TASK REQUIREMENTS:
The word "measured" marks the lines to report; pull each of them from the listing.

SUPPLIED MATERIAL:
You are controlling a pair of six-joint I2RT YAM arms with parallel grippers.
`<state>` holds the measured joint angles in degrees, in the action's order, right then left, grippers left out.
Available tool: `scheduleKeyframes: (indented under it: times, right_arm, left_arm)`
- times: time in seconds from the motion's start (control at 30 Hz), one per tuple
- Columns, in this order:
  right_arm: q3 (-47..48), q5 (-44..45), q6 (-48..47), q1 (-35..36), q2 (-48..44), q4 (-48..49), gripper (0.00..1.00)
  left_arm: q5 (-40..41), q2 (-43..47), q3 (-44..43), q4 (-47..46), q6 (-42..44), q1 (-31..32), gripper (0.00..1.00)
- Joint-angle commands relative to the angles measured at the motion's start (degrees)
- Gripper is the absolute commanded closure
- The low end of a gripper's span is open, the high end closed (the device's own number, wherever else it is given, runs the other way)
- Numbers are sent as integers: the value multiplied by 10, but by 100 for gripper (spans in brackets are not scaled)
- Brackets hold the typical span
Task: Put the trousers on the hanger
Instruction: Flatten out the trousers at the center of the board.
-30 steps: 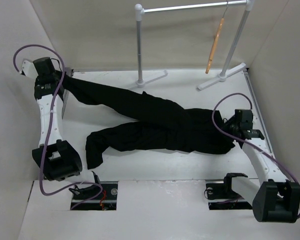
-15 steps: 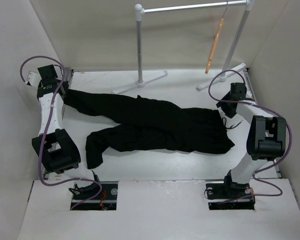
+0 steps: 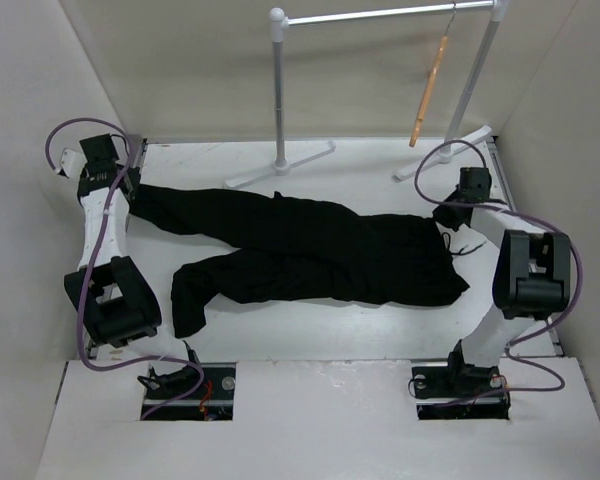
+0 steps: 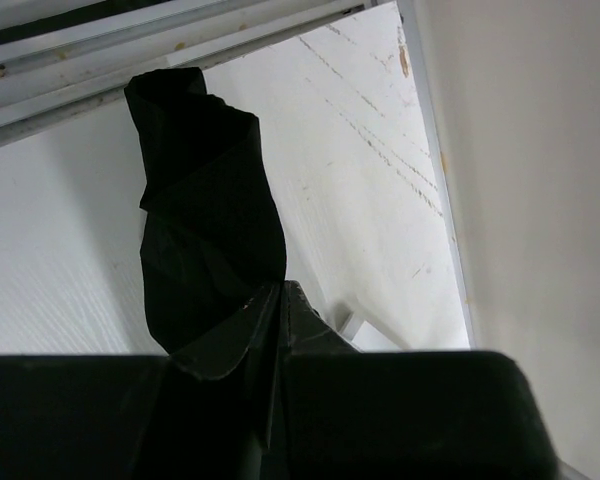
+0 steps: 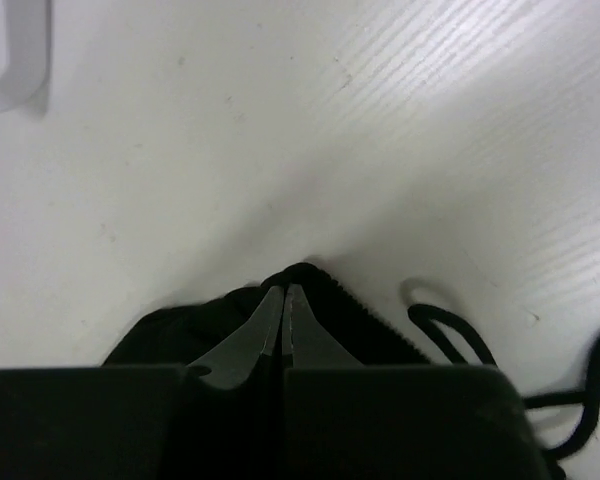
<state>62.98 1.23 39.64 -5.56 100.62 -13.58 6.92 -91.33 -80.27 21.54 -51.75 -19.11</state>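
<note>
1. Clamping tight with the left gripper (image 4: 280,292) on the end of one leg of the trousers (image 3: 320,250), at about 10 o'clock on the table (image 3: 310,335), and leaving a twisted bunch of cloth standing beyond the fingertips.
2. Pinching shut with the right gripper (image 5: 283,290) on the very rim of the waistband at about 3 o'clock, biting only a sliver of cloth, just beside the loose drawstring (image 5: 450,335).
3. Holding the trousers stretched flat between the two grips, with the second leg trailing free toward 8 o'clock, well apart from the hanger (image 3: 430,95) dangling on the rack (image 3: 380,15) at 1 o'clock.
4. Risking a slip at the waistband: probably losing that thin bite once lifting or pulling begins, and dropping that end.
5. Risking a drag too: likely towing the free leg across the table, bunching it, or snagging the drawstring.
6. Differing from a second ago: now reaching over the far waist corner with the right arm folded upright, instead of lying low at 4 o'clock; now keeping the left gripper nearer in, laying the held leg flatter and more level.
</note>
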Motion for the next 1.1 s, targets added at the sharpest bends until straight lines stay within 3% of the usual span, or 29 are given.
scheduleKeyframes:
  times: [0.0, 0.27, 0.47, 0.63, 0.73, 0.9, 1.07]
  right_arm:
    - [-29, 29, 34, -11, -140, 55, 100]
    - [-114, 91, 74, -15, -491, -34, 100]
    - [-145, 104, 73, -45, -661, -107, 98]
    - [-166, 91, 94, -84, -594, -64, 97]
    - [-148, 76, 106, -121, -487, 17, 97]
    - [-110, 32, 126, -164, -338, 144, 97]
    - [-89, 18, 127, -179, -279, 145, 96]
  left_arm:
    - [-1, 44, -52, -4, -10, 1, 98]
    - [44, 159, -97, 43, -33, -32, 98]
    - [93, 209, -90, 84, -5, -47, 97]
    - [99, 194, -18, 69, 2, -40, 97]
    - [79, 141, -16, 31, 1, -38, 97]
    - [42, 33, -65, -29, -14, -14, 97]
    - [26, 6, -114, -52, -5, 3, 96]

TASK ANSWER:
`<state>` holds the measured joint angles in degrees, in the action's order, right then left, grippers left out.
- Joint-angle commands relative to the angles measured at the motion's start (degrees)

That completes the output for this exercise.